With programs such as the Legend Valhalla (48K) and Melbourne House Hobbit (48K) on sale, other adventures fade into insignificance. The Island, produced by Virgin Games for the 48K Spectrum, is an enjoyable adventure, with added sound effects and short games contained in it. Demon Lord by Javlin Software is an enormous adventure, made up of four 48K adventures on two separate cassettes. Pictures are given, in painstaking detail, of each location, but the vocabulary is small, making it extremely difficult and very frustrating to play.

Computer magazines receive a constant stream of letters enquiring about software other than games for computers. Mansfield Park and Nineteenth Century England, both by Sussex Software for the 48K Spectrum, act as secondary-school-level revision aids. Their subjects are those suggested by the titles and each subject is divided into different areas, for which questions and detailed answers are given on which the user can be tested.

New ZX-81 games, so plentiful a year ago, are becoming rarer and rarer. Contrast Software has produced Fort Apache, a 16K strategy game, in which the player takes the part of a general with 300 men to command, laying siege to an Apache fort.
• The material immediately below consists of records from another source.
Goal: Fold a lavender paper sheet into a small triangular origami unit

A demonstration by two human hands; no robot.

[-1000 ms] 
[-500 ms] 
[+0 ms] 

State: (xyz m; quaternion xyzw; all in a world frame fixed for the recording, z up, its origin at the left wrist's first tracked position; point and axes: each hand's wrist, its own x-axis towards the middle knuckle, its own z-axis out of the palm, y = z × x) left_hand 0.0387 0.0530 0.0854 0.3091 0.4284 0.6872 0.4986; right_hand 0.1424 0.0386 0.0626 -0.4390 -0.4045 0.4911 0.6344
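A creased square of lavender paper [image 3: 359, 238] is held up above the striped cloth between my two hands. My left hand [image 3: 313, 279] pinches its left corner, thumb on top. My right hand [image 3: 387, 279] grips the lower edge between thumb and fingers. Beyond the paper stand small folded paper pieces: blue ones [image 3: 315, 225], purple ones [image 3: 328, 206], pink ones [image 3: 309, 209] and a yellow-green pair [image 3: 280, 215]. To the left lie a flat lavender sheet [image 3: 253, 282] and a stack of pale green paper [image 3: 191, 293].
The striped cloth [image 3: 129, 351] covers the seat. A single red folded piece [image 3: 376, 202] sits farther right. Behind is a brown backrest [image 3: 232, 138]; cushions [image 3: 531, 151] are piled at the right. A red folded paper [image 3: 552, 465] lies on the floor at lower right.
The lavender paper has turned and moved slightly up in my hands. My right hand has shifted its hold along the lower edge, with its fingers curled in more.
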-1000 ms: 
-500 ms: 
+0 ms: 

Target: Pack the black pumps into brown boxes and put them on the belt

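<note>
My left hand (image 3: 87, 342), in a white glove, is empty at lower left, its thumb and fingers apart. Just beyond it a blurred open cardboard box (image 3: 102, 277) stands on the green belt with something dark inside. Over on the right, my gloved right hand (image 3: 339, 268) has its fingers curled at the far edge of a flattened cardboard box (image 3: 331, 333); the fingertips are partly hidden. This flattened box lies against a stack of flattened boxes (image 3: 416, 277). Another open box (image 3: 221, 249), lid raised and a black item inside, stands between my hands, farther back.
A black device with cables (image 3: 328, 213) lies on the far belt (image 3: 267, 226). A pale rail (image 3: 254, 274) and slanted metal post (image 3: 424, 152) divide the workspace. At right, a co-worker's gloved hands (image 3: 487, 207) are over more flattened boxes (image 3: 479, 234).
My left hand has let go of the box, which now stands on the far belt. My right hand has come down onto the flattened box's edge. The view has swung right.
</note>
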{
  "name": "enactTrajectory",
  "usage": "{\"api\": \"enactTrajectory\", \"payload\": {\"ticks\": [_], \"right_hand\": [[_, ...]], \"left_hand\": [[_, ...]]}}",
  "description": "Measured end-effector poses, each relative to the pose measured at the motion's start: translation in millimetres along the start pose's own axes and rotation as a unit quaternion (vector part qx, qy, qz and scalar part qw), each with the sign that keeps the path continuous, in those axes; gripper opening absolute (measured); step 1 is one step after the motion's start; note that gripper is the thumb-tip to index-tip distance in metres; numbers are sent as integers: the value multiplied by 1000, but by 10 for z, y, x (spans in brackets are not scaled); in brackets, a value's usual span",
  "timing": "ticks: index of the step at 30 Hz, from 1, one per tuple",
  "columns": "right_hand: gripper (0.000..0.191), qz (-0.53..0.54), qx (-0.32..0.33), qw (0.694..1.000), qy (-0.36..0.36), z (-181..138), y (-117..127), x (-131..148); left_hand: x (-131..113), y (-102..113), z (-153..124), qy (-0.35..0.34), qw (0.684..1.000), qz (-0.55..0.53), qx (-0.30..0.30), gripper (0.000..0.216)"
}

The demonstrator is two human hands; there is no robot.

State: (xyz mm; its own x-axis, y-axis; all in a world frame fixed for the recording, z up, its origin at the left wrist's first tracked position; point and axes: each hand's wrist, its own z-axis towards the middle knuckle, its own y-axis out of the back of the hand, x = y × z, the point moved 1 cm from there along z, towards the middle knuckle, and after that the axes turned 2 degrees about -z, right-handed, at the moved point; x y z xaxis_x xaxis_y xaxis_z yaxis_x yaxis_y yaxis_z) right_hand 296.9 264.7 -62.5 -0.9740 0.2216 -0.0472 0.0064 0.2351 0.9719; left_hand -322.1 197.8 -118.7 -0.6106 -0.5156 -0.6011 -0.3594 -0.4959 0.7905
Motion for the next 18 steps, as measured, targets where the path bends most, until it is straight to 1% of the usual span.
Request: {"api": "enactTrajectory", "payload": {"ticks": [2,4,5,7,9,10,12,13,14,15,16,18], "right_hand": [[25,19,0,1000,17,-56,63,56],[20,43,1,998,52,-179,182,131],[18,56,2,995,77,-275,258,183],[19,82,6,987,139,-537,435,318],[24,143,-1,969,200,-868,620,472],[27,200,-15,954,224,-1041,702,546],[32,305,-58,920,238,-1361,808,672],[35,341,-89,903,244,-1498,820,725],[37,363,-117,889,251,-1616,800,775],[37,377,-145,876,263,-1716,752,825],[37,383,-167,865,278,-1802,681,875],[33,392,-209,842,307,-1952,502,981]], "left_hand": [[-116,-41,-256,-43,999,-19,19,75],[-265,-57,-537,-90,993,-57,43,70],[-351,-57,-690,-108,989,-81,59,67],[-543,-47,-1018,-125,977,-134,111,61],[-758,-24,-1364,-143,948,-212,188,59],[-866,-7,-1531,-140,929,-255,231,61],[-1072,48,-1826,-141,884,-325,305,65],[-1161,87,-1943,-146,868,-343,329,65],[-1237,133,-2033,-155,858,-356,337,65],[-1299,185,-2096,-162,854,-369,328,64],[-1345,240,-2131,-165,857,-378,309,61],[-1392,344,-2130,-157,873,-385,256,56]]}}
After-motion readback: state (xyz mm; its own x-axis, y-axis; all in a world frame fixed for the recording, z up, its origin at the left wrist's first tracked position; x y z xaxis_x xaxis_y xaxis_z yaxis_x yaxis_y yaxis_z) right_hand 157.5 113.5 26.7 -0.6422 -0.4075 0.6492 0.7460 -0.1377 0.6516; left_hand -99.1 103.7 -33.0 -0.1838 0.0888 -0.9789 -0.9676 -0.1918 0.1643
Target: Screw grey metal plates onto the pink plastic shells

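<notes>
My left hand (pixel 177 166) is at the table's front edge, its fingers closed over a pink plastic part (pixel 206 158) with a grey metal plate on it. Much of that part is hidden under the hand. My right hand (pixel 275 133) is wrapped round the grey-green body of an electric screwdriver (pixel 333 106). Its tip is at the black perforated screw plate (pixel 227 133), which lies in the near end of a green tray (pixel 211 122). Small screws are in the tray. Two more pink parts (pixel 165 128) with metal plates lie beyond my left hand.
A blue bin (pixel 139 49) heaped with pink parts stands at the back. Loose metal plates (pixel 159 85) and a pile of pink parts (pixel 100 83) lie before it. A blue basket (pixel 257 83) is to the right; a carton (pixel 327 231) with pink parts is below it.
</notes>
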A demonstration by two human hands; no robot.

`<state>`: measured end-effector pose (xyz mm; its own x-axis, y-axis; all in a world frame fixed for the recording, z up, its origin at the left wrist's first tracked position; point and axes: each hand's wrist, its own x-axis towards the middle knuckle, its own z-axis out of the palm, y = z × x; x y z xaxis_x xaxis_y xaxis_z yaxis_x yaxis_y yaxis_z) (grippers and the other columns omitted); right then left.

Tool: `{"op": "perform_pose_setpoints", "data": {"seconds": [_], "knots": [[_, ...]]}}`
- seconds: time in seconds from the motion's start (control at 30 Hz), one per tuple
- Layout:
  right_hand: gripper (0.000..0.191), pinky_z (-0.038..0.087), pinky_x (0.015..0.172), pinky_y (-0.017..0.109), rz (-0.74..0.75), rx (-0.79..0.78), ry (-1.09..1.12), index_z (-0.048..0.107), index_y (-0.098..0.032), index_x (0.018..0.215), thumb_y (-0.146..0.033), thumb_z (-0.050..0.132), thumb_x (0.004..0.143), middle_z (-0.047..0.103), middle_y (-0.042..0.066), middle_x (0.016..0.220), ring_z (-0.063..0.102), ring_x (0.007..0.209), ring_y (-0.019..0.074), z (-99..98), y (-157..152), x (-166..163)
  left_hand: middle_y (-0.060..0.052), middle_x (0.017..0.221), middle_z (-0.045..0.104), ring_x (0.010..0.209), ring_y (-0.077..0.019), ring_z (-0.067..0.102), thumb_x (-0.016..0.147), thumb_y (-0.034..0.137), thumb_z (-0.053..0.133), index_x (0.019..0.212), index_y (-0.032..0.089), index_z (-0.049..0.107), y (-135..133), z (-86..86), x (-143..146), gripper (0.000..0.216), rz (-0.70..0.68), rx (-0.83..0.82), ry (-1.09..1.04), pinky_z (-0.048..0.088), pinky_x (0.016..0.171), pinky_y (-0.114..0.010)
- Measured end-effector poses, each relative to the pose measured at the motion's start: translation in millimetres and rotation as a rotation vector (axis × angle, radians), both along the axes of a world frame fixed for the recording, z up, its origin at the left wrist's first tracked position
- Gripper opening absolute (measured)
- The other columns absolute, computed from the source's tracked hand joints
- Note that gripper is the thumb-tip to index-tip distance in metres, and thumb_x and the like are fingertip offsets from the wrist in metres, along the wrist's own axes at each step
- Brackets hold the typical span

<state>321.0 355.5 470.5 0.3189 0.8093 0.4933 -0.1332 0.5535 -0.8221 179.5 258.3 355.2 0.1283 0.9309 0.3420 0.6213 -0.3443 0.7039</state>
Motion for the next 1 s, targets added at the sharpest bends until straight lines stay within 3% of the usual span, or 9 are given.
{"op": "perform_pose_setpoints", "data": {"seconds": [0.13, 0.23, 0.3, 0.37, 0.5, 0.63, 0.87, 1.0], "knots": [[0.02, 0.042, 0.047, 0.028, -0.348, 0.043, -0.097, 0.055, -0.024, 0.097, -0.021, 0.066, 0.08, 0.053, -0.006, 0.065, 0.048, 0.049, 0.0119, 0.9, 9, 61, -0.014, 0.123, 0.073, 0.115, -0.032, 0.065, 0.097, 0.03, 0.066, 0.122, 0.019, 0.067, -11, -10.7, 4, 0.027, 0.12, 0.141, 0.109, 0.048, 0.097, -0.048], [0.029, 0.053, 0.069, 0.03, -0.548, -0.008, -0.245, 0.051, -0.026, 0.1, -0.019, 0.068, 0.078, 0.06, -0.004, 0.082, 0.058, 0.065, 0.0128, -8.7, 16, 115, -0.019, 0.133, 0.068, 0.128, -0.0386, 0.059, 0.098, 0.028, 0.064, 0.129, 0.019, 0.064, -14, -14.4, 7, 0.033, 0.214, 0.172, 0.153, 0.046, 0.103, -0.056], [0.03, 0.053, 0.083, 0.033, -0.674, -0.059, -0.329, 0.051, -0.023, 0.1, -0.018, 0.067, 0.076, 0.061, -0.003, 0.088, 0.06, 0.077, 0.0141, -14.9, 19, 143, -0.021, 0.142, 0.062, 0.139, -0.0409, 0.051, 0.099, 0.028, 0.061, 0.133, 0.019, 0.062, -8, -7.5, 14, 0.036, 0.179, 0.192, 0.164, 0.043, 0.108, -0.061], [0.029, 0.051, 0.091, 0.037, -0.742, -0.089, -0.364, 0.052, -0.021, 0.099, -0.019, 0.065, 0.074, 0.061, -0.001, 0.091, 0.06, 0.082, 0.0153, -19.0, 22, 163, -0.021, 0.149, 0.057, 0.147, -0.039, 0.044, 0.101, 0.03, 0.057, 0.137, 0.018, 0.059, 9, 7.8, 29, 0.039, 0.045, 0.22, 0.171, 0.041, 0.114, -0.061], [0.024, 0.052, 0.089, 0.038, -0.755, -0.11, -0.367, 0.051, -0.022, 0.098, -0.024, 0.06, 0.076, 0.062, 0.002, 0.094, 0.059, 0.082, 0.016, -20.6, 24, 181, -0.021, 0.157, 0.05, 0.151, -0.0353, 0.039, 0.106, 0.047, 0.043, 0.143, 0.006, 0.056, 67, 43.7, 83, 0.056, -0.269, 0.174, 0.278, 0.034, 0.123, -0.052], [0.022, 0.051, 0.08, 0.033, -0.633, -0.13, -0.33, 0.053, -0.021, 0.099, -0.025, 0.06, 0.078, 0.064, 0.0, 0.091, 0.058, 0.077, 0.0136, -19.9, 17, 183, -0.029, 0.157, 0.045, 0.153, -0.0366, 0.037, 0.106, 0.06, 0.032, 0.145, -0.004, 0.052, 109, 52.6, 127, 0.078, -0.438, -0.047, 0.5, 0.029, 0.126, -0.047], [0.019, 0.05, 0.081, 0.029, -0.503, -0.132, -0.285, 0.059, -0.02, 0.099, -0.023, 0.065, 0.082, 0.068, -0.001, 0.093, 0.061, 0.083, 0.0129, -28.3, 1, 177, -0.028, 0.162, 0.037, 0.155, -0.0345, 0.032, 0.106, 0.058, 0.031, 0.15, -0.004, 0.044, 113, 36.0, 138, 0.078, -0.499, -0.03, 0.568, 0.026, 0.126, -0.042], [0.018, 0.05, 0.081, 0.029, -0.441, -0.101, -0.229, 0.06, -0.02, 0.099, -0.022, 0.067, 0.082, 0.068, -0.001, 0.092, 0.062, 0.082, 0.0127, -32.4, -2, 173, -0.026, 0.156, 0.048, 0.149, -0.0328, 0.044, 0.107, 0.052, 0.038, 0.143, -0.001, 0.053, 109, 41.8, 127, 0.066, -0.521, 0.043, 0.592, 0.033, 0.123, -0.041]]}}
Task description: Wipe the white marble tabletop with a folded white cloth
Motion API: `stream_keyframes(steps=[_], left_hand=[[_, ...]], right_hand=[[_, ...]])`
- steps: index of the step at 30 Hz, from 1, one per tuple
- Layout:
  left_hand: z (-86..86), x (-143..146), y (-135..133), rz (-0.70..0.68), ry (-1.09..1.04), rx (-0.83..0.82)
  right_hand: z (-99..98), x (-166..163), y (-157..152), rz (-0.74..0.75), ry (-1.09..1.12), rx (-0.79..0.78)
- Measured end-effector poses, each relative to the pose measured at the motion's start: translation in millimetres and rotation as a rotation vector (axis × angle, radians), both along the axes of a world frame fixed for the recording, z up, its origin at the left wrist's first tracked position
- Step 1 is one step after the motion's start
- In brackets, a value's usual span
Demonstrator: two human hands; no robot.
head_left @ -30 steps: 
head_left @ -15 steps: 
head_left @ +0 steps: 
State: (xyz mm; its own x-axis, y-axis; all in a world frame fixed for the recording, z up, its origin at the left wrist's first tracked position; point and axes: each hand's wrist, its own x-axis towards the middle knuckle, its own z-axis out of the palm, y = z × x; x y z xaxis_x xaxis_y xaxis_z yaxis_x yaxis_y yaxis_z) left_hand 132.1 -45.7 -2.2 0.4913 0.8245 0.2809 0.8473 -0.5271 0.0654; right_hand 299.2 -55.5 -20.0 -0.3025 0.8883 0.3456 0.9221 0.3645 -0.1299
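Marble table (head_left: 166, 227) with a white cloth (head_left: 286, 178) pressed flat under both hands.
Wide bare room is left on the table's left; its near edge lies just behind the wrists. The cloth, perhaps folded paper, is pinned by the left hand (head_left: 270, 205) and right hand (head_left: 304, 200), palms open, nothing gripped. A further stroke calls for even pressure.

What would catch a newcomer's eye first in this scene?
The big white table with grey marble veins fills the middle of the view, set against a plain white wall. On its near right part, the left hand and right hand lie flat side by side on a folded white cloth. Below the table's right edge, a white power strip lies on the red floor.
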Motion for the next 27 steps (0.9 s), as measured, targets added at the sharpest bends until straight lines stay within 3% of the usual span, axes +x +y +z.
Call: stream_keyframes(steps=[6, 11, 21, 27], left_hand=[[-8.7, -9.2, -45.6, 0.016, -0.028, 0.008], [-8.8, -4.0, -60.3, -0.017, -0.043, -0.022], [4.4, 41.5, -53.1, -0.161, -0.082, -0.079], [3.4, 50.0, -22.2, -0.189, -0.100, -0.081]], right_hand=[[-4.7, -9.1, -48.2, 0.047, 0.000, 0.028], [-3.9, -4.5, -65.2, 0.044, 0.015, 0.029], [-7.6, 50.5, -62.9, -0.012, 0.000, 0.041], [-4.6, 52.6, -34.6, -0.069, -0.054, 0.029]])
It is a game involving thought and forward planning rather than fast reactions.

Cyborg Wars, by Stratagem Cybernetics, is a more complex 16K strategy game involving up to four players in an imaginary galactic conflict between four nations of androids. The game relies more strongly on the instruction booklet than could be expected from a computer program but it is a carefully-thought-out and exciting game.

Three games for the ZX-81 are included on the cassette accompanying the book ZX-81/TS-1000 Progromming for Young Programmers, published by McGraw Hill. Bomb Run, written in machine code for the 1K ZX-81, is a version of the popular City Lander type of program in which the player must bomb buildings from an aircraft to avoid running into them.

Mazer, also for the 1K ZX-81, is a simple maze game in which the aim is to avoid the ghost for as long as possible. More complicated is Golems, on the same cassette, for the 16K ZX-81, a strategy and fantasy adventure in which the aim is to outwit the Lord of the Black Tower.

More detailed reviews of all these games, together with their respective Gilbert Factors, can be found in Sinclair User.